(To do) Return each line below exactly as it reads, and omit any image in it.

(Provided data)
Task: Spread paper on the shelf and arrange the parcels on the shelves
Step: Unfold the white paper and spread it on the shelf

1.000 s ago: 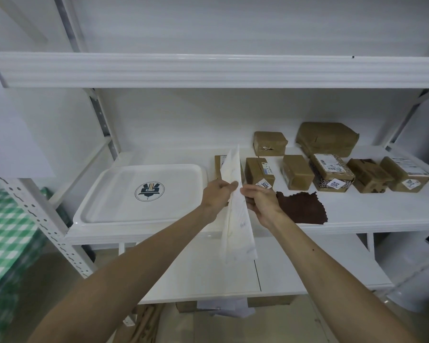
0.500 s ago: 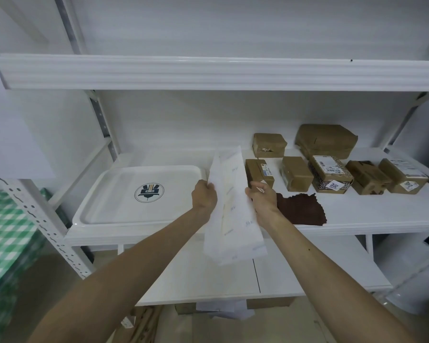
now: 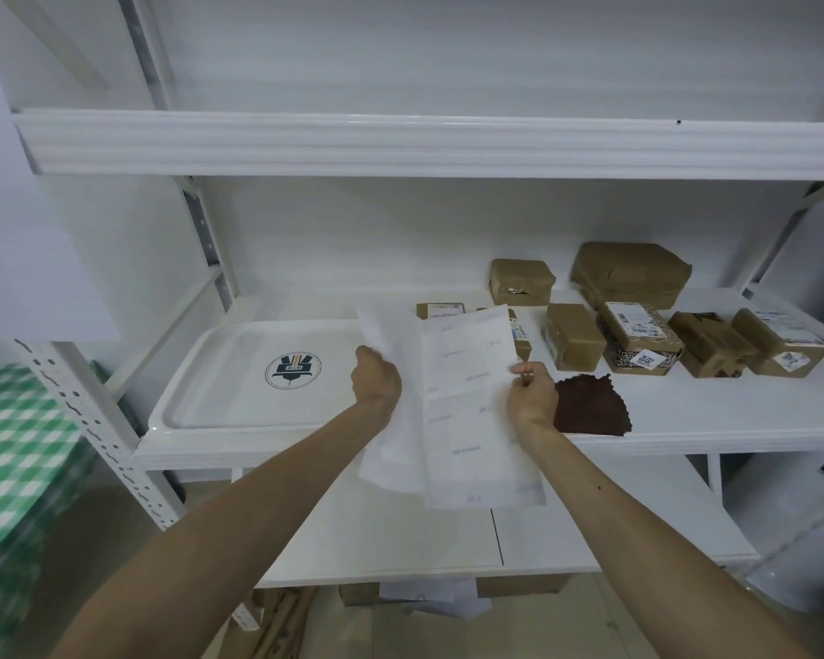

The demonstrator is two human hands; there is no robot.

(Exercise result)
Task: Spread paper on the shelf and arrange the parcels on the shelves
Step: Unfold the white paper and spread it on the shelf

1.000 s ago: 
0.500 s ago: 
now: 

The demonstrator is two human hands; there is no robot.

Response complete; there is no more output.